_ACTIVITY_
Output the number of lines in the material below containing "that" and nothing more.

*** Begin section ***

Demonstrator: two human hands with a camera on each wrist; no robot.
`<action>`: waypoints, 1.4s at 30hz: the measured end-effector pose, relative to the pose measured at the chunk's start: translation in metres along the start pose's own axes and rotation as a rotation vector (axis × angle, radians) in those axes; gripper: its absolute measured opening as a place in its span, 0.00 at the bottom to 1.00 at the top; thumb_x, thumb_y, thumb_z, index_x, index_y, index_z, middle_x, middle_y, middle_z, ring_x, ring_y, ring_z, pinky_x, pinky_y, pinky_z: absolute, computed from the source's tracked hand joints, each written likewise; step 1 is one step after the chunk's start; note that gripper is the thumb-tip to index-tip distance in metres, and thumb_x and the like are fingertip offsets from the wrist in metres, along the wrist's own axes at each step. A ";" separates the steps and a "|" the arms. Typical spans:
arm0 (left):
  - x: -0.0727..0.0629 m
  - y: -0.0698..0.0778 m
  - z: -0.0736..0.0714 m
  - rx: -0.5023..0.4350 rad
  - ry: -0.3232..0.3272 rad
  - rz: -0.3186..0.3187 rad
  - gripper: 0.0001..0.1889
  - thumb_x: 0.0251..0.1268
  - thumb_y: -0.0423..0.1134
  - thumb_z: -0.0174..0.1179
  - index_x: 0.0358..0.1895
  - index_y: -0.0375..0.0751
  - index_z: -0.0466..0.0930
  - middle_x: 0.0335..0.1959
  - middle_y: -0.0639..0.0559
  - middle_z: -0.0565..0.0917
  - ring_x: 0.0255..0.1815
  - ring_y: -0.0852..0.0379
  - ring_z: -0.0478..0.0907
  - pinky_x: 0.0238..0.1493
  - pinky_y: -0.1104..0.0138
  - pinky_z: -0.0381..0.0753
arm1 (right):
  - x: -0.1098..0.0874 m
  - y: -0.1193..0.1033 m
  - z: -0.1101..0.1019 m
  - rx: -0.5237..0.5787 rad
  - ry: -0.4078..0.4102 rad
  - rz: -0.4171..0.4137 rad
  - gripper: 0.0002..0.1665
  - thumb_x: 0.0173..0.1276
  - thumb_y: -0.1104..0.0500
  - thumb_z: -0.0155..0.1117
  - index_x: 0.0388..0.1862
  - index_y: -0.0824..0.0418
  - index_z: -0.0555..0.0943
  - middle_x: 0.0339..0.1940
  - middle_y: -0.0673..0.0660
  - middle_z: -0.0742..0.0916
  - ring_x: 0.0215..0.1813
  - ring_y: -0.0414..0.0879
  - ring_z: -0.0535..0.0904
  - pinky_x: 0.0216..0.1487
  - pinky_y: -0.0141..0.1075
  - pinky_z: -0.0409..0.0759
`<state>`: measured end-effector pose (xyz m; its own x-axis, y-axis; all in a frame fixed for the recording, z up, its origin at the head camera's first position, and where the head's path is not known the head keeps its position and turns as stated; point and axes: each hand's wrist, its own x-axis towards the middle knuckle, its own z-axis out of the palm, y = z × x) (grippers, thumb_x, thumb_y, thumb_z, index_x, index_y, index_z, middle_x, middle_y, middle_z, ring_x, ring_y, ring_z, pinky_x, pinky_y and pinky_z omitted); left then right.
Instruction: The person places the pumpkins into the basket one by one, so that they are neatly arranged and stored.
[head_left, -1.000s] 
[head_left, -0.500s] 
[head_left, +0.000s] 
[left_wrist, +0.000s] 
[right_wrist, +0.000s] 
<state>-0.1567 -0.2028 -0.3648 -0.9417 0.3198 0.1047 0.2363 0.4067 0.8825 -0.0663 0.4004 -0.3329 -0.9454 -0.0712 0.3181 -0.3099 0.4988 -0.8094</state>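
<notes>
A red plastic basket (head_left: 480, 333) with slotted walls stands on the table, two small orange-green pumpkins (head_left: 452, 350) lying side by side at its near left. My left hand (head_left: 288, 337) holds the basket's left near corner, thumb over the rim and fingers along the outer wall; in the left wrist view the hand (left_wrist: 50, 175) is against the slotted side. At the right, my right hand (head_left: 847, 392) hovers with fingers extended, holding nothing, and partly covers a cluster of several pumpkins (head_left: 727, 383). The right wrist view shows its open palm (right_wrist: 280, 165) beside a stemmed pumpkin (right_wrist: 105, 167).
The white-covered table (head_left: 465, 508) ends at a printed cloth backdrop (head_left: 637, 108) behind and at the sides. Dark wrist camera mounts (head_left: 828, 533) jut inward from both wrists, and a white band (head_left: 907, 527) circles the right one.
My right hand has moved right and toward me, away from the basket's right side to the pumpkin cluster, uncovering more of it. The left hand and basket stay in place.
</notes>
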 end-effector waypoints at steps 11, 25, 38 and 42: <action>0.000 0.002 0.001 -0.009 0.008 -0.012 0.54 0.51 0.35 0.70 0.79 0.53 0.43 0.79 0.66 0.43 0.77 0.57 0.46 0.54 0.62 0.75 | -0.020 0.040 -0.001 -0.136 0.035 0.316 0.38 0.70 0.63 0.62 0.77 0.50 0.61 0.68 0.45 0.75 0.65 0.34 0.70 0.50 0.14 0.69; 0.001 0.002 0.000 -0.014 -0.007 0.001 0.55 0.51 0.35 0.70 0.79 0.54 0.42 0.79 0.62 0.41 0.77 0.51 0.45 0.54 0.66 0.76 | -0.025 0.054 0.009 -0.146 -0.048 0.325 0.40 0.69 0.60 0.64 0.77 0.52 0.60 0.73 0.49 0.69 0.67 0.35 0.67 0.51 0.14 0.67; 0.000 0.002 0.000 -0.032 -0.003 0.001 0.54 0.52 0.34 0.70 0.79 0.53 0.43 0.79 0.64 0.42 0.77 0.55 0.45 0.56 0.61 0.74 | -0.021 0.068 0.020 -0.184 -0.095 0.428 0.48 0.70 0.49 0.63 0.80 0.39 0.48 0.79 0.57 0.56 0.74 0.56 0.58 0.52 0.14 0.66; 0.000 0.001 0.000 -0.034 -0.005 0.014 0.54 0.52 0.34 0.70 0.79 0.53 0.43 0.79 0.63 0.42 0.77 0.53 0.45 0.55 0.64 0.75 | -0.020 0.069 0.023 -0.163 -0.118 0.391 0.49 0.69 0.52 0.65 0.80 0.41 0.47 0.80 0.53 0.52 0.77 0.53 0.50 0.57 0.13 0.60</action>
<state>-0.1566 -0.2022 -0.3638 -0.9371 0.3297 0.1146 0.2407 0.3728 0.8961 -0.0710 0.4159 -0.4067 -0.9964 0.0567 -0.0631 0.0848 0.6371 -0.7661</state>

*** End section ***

_SOLUTION FOR THIS EXERCISE_
2